Retype only what runs from the beginning of the data through the line with "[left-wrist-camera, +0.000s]"; please omit the pictures and keep every line exact.

**Provided material**

-*-

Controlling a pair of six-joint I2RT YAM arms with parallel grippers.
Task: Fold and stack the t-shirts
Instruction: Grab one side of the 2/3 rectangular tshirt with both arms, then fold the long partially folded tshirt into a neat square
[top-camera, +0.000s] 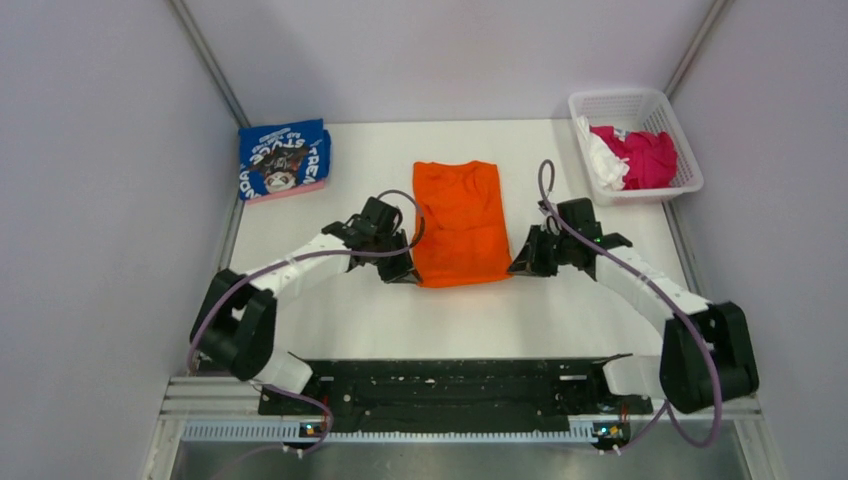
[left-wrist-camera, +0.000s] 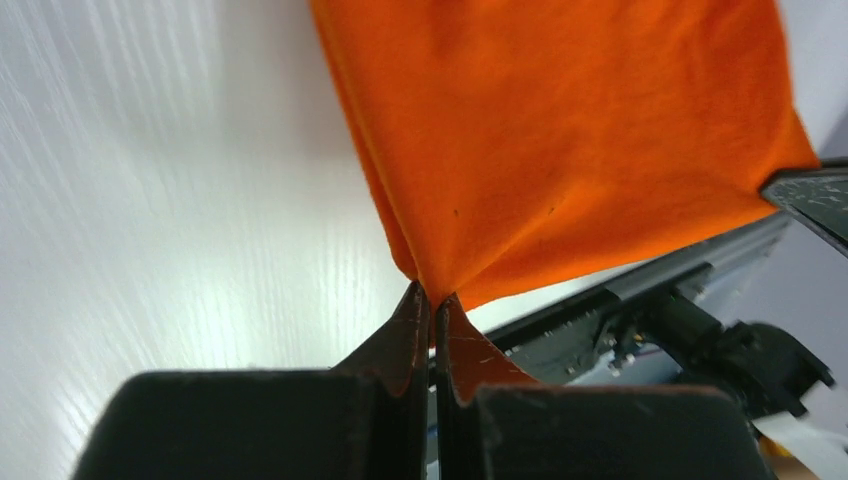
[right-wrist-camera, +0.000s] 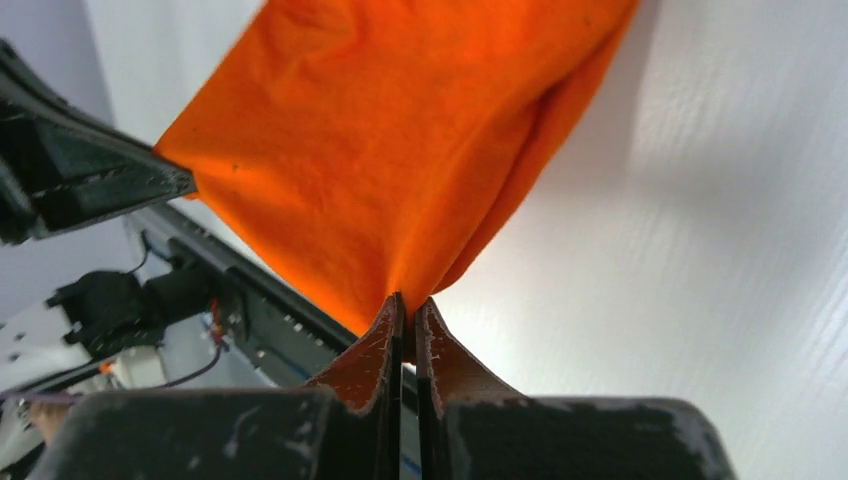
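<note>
The orange t-shirt (top-camera: 461, 222) lies partly folded as a long rectangle at the table's middle. My left gripper (top-camera: 408, 272) is shut on its near left corner, and the cloth (left-wrist-camera: 560, 140) rises from the closed tips. My right gripper (top-camera: 515, 268) is shut on its near right corner, the cloth (right-wrist-camera: 400, 150) pinched between the tips. Both near corners are lifted a little off the table. The blue t-shirt (top-camera: 284, 160) with white lettering lies folded at the back left. Magenta (top-camera: 645, 157) and white (top-camera: 603, 162) shirts sit crumpled in a basket.
A white plastic basket (top-camera: 690, 150) stands at the back right corner. Grey walls close in the table on the left, back and right. A black rail (top-camera: 450, 385) with the arm bases runs along the near edge.
</note>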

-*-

**Result**
Controlling a pair of six-joint I2RT YAM arms with parallel grippers.
Task: Fold and stack the t-shirts
Instruction: Grab one side of the 2/3 rectangular tshirt with both arms, then fold the long partially folded tshirt into a neat square
[top-camera, +0.000s] 
[left-wrist-camera, +0.000s] 

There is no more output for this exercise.